→ **Instructions for the task**:
Starting at the first line of the data, print every line up to and including the one with "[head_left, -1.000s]", but no pictures.

Content starts

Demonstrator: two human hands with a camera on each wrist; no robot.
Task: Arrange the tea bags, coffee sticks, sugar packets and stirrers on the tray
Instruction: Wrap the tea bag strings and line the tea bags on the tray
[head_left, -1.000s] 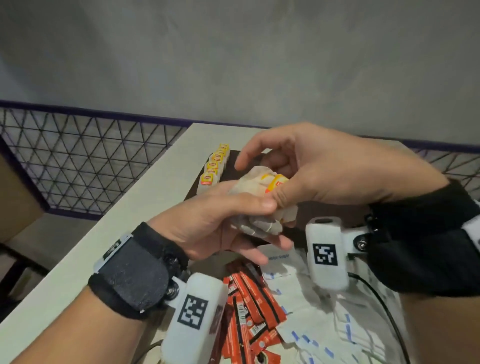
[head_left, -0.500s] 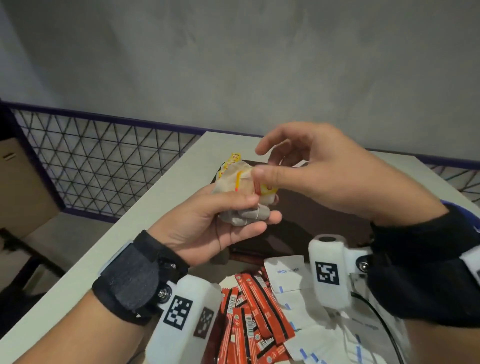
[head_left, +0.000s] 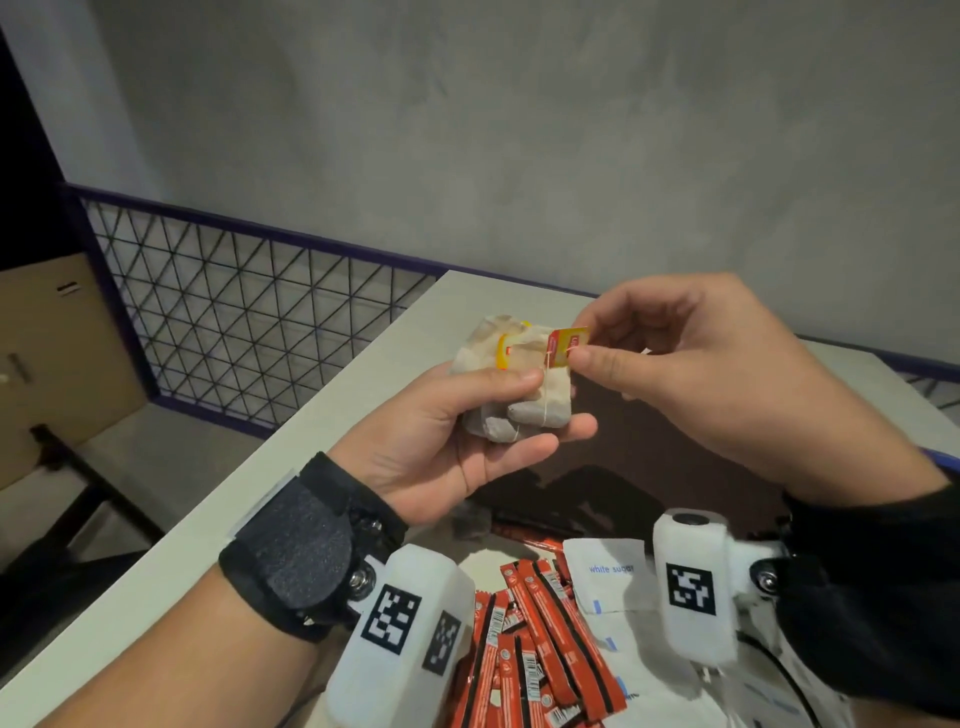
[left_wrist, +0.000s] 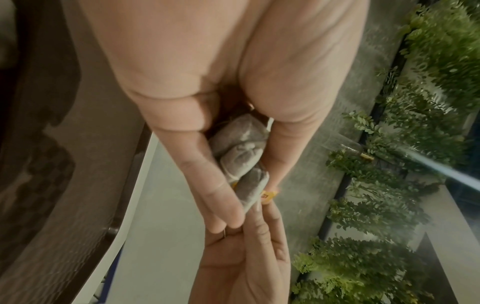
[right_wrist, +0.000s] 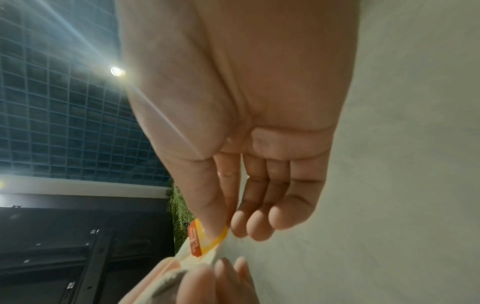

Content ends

→ **Output below**:
Demonstrator: two human hands with a camera on each wrist; no robot.
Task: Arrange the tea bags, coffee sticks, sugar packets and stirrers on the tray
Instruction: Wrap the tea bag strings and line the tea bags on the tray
[head_left, -1.000s] 

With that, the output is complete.